Chris Luzar

No. 89
- Position: Tight end

Personal information
- Born: February 12, 1979 (age 46) Newport News, Virginia, U.S.
- Height: 6 ft 7 in (2.01 m)
- Weight: 265 lb (120 kg)

Career information
- High school: Lafayette (Williamsburg, Virginia)
- College: Virginia (1997–2001)
- NFL draft: 2002: 4th round, 118th overall pick

Career history
- Jacksonville Jaguars (2002–2004); New York Giants (2005)*; New England Patriots (2006)*;
- * Offseason and/or practice squad member only

Career NFL statistics
- Receptions: 4
- Receiving yards: 35
- Receiving TDs: 0
- Stats at Pro Football Reference

= Chris Luzar =

American football player (born 1979)

Christopher Myers Luzar (born February 12, 1979) is an American former professional football player who was a tight end for the Jacksonville Jaguars of the National Football League (NFL). He was also a member of the New York Giants and New England Patriots but did not play in any games with either team.

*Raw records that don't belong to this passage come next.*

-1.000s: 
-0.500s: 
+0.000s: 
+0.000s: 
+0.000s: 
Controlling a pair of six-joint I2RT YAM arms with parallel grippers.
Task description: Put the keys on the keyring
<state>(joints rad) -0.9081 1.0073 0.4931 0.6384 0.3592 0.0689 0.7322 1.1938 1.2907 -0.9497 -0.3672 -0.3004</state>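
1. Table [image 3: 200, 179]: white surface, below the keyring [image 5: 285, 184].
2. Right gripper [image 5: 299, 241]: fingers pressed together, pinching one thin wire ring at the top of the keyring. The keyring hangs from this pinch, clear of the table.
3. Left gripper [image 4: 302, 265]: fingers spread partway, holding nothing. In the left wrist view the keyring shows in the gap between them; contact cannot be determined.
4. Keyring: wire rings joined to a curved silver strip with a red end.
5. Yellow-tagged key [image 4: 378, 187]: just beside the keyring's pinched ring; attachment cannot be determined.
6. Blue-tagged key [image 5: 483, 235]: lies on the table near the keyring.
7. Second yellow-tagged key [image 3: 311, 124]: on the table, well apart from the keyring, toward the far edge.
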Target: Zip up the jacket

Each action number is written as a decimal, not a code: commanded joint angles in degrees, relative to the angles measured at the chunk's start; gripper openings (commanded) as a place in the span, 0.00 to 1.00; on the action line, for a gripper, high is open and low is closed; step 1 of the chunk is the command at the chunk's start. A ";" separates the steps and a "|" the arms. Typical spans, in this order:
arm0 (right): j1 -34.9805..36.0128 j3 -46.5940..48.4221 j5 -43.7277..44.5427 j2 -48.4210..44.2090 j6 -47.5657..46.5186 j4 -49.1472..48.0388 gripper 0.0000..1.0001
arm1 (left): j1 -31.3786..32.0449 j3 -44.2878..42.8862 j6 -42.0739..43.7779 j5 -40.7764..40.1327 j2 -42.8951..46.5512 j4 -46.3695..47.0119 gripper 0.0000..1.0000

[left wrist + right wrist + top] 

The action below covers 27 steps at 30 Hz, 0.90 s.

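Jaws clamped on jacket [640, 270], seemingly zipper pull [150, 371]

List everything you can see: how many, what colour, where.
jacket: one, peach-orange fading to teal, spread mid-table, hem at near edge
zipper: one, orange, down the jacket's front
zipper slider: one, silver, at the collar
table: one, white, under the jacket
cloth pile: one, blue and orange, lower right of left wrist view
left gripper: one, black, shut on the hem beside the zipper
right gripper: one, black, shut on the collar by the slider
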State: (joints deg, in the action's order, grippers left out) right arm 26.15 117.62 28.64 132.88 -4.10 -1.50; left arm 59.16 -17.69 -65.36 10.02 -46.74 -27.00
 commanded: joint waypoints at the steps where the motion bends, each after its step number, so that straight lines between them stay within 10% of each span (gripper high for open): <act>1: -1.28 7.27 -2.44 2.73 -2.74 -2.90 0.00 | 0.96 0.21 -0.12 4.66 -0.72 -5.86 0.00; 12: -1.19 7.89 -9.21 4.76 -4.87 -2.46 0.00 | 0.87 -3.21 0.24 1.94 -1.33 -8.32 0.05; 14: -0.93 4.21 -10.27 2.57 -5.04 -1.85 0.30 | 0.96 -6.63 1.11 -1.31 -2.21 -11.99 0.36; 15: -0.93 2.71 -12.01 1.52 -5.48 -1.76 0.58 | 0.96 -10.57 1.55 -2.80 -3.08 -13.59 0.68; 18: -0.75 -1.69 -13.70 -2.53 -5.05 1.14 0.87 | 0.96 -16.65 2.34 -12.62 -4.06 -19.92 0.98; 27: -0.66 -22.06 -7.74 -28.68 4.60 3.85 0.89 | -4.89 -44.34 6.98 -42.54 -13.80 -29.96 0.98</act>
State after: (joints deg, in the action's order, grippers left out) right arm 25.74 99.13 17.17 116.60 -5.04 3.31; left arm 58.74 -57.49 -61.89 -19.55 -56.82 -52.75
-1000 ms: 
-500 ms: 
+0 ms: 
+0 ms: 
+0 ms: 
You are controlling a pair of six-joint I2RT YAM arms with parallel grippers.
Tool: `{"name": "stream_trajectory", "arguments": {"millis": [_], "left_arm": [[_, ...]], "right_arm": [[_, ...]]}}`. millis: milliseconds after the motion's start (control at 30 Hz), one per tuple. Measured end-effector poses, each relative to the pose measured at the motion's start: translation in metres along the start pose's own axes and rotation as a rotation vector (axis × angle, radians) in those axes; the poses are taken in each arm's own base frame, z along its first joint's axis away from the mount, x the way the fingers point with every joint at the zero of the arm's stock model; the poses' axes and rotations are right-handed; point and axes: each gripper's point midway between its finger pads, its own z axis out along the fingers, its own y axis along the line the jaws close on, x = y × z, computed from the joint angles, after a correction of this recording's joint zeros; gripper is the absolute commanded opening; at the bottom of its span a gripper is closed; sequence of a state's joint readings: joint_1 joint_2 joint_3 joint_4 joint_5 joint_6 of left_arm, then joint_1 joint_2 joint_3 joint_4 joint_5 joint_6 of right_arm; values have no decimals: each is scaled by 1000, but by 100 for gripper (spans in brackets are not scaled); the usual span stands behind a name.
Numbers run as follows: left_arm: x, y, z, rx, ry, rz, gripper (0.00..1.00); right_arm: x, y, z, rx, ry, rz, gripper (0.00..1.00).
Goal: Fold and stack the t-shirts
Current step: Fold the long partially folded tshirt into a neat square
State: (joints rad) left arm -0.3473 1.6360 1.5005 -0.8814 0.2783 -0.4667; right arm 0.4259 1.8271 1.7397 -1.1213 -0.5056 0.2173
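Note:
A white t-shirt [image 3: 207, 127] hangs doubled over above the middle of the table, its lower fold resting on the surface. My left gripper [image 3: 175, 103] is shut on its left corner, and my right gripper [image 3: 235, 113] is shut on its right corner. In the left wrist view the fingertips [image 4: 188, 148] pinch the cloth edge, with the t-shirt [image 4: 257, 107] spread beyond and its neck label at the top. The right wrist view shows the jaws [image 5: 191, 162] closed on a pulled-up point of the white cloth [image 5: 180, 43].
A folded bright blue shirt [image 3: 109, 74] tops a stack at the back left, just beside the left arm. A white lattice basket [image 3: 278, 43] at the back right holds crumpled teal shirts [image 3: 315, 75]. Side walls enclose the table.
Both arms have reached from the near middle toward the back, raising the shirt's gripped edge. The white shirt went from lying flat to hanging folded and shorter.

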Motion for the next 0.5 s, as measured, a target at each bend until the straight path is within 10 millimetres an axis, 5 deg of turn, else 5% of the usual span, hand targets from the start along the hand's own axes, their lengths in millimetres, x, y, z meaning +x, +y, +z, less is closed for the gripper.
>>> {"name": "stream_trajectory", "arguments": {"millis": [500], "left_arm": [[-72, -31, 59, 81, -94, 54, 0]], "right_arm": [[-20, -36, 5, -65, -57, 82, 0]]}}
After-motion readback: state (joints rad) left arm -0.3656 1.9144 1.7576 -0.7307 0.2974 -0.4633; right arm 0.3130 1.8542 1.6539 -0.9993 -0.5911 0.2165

He was selected by the Jaguars in the fourth round of the 2002 NFL draft.

==Early life==
Luzar attended Lafayette High School in Williamsburg, Virginia.

==College career==
Luzar played college football for the Virginia Cavaliers from 1997 to 2001. He was redshirted in 1997. He caught three passes for nine yards in 1998, 8 passes for 60 yards in 1999, nine passes for 149 yards in 2000, and 33 passes for 380 yards in 2001. Overall, he caught 53 passes for 598 yards during his college career, but did not score a touchdown. Luzar graduated from Virginia with a degree in studio art. His brother Kase also played with him at Virginia.

==Professional career==
Luzar was selected by the Jacksonville Jaguars in the fourth round, with the 118th overall pick, of the 2002 NFL draft. He officially signed with the team on June 20, 2002. He played in 12 games for the Jaguars in 2002, catching one pass for five yards. Luzar appeared in 11 games, starting one, during the 2003 season, recording three receptions for 30 yards. He was waived/injured on September 5, 2004 and reverted to injured reserve the following day. He was waived by the Jaguars on November 2, 2004.

Luzar signed a reserve/ future contract with the New York Giants on January 21, 2005. He was waived on September 4, 2005.

Nearly a year later, Luzar was signed by the New England Patriots on August 18, 2006. He was waived by the Patriots on September 1, 2006.